**PROBLEM**
Produce all the records again exactly as they stand.

(Saved entries)
%%

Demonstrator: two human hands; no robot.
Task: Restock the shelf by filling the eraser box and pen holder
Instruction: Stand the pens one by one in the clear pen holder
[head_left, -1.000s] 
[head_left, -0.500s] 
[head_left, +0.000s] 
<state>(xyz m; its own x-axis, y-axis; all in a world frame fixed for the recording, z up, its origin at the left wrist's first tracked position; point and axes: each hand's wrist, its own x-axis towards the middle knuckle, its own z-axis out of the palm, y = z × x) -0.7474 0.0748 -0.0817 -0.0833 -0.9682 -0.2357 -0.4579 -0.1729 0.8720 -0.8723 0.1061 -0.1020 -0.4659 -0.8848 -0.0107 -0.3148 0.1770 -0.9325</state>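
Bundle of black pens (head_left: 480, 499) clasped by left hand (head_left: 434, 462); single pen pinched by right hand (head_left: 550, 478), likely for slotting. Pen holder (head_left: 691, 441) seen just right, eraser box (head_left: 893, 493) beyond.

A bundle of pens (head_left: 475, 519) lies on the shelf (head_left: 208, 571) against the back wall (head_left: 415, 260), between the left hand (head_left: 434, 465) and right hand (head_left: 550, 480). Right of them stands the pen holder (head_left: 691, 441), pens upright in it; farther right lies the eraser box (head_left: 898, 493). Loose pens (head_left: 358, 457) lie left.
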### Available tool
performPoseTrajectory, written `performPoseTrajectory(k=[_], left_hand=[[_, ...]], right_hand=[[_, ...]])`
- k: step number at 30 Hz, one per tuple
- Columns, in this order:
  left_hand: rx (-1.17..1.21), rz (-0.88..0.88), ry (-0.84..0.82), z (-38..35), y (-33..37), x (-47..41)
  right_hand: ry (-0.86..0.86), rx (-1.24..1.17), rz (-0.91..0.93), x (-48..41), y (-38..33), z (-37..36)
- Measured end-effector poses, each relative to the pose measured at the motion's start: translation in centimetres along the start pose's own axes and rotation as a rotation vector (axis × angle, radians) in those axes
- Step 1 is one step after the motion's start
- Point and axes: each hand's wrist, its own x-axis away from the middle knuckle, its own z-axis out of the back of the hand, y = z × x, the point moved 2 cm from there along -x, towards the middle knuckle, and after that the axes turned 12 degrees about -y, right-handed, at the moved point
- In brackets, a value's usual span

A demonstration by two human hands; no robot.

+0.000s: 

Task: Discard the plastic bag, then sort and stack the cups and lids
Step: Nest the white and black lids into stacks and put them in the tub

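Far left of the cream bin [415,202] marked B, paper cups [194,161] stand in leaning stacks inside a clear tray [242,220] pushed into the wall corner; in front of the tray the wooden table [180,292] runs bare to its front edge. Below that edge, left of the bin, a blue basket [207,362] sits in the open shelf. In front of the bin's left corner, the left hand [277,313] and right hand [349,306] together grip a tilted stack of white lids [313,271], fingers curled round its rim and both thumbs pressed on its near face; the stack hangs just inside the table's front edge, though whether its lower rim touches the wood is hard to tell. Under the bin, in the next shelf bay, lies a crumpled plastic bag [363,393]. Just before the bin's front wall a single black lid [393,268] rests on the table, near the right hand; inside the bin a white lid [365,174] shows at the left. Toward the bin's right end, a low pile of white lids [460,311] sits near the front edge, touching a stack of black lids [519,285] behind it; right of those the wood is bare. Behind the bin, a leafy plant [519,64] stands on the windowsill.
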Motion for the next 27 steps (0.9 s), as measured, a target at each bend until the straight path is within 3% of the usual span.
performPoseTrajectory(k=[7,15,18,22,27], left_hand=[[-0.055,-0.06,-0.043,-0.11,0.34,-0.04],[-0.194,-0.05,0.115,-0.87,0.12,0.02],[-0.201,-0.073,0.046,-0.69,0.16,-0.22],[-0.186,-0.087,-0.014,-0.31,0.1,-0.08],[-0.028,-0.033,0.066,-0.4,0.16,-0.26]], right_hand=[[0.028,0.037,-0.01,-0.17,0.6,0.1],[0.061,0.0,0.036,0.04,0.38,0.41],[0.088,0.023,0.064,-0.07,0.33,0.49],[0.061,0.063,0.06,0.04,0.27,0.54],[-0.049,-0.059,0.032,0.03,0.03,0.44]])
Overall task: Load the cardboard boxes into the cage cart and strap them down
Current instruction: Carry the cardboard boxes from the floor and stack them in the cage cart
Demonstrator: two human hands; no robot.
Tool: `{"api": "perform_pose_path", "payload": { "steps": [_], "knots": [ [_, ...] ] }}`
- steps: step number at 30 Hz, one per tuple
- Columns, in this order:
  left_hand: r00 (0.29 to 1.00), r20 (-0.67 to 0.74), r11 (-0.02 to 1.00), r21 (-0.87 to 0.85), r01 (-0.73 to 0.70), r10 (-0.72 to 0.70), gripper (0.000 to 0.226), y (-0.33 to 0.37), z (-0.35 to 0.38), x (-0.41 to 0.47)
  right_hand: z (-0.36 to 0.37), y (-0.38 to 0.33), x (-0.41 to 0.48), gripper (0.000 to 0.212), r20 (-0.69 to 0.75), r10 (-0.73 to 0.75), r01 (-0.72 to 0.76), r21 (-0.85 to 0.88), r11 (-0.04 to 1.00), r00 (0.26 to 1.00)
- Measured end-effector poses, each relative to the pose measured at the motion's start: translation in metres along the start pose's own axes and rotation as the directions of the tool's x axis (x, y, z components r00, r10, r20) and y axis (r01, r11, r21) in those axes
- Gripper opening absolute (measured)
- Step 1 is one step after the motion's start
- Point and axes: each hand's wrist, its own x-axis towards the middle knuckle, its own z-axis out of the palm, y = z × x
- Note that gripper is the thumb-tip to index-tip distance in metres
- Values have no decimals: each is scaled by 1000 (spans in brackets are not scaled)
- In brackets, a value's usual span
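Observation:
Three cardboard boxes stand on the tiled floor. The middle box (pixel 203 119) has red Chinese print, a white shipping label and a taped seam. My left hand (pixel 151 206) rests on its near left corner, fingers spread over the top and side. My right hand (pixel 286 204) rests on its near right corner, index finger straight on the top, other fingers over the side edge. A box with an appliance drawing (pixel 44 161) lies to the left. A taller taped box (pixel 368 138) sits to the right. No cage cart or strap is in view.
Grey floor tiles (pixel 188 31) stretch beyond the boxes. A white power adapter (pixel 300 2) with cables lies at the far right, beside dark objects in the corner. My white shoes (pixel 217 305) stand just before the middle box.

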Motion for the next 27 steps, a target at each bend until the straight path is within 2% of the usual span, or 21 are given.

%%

**PROBLEM SOLUTION**
Demonstrator: two human hands; no robot.
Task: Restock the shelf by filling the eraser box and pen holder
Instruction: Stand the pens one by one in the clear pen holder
[head_left, -1.000s] 
[head_left, -0.500s] 
[head_left, +0.000s] 
<state>(xyz m; its own x-axis, y-axis; all in a world frame fixed for the recording, z up, its origin at the left wrist's first tracked position; point and axes: each hand's wrist, its own x-axis towards the middle knuckle, its own z-axis out of the palm, y = z × x) -0.7474 0.0748 -0.0817 -0.0833 -0.9682 -0.2357 -0.4579 -0.1729 0.8720 -0.8723 0.1061 -0.1020 -0.4659 -0.8848 -0.0107 -0.3148 0.1770 -0.9325</state>
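Bundle of black pens (head_left: 480, 499) clasped by left hand (head_left: 434, 462); single pen pinched by right hand (head_left: 550, 478), likely for slotting. Pen holder (head_left: 691, 441) seen just right, eraser box (head_left: 893, 493) beyond.

A bundle of pens (head_left: 475, 519) lies on the shelf (head_left: 208, 571) against the back wall (head_left: 415, 260), between the left hand (head_left: 434, 465) and right hand (head_left: 550, 480). Right of them stands the pen holder (head_left: 691, 441), pens upright in it; farther right lies the eraser box (head_left: 898, 493). Loose pens (head_left: 358, 457) lie left.
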### Available tool
performPoseTrajectory, written `performPoseTrajectory(k=[_], left_hand=[[_, ...]], right_hand=[[_, ...]])`
- k: step number at 30 Hz, one per tuple
- Columns, in this order:
  left_hand: rx (-1.17..1.21), rz (-0.88..0.88), ry (-0.84..0.82), z (-38..35), y (-33..37), x (-47..41)
  right_hand: ry (-0.86..0.86), rx (-1.24..1.17), rz (-0.91..0.93), x (-48..41), y (-38..33), z (-37..36)
- Measured end-effector poses, each relative to the pose measured at the motion's start: translation in centimetres along the start pose's own axes and rotation as a rotation vector (axis × angle, radians) in those axes
- Step 1 is one step after the motion's start
- Point and axes: each hand's wrist, its own x-axis away from the middle knuckle, its own z-axis out of the back of the hand, y = z × x, the point moved 2 cm from there along -x, towards the middle knuckle, and after that the axes turned 12 degrees about -y, right-handed, at the moved point
- In brackets, a value's usual span

A demonstration by two human hands; no robot.

+0.000s: 

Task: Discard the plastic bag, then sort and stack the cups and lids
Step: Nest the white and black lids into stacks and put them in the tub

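Far left of the cream bin [415,202] marked B, paper cups [194,161] stand in leaning stacks inside a clear tray [242,220] pushed into the wall corner; in front of the tray the wooden table [180,292] runs bare to its front edge. Below that edge, left of the bin, a blue basket [207,362] sits in the open shelf. In front of the bin's left corner, the left hand [277,313] and right hand [349,306] together grip a tilted stack of white lids [313,271], fingers curled round its rim and both thumbs pressed on its near face; the stack hangs just inside the table's front edge, though whether its lower rim touches the wood is hard to tell. Under the bin, in the next shelf bay, lies a crumpled plastic bag [363,393]. Just before the bin's front wall a single black lid [393,268] rests on the table, near the right hand; inside the bin a white lid [365,174] shows at the left. Toward the bin's right end, a low pile of white lids [460,311] sits near the front edge, touching a stack of black lids [519,285] behind it; right of those the wood is bare. Behind the bin, a leafy plant [519,64] stands on the windowsill.
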Motion for the next 27 steps (0.9 s), as measured, a target at each bend until the straight path is within 3% of the usual span.
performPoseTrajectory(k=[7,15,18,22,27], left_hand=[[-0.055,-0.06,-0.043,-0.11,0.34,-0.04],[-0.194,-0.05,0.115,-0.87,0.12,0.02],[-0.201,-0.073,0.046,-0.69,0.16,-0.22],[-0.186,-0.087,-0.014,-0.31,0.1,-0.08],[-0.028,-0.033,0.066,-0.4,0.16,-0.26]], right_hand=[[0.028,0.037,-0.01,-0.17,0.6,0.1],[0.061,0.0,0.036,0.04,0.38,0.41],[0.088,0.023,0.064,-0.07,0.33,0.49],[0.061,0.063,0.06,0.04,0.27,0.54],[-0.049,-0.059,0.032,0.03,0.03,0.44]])
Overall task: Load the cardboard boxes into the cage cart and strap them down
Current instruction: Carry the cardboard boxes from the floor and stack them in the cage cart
Demonstrator: two human hands; no robot.
Tool: `{"api": "perform_pose_path", "payload": { "steps": [_], "knots": [ [_, ...] ] }}`
- steps: step number at 30 Hz, one per tuple
- Columns, in this order:
  left_hand: r00 (0.29 to 1.00), r20 (-0.67 to 0.74), r11 (-0.02 to 1.00), r21 (-0.87 to 0.85), r01 (-0.73 to 0.70), r10 (-0.72 to 0.70), gripper (0.000 to 0.226), y (-0.33 to 0.37), z (-0.35 to 0.38), x (-0.41 to 0.47)
  right_hand: z (-0.36 to 0.37), y (-0.38 to 0.33), x (-0.41 to 0.48), gripper (0.000 to 0.212), r20 (-0.69 to 0.75), r10 (-0.73 to 0.75), r01 (-0.72 to 0.76), r21 (-0.85 to 0.88), r11 (-0.04 to 1.00), r00 (0.26 to 1.00)
- Measured end-effector poses, each relative to the pose measured at the motion's start: translation in metres along the start pose's own axes and rotation as the directions of the tool's x axis (x, y, z components r00, r10, r20) and y axis (r01, r11, r21) in those axes
- Gripper opening absolute (measured)
- Step 1 is one step after the motion's start
- Point and axes: each hand's wrist, its own x-axis towards the middle knuckle, its own z-axis out of the palm, y = z × x
- Note that gripper is the thumb-tip to index-tip distance in metres
- Values have no decimals: each is scaled by 1000 (spans in brackets are not scaled)
- In brackets, a value's usual span
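Observation:
Three cardboard boxes stand on the tiled floor. The middle box (pixel 203 119) has red Chinese print, a white shipping label and a taped seam. My left hand (pixel 151 206) rests on its near left corner, fingers spread over the top and side. My right hand (pixel 286 204) rests on its near right corner, index finger straight on the top, other fingers over the side edge. A box with an appliance drawing (pixel 44 161) lies to the left. A taller taped box (pixel 368 138) sits to the right. No cage cart or strap is in view.
Grey floor tiles (pixel 188 31) stretch beyond the boxes. A white power adapter (pixel 300 2) with cables lies at the far right, beside dark objects in the corner. My white shoes (pixel 217 305) stand just before the middle box.
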
Motion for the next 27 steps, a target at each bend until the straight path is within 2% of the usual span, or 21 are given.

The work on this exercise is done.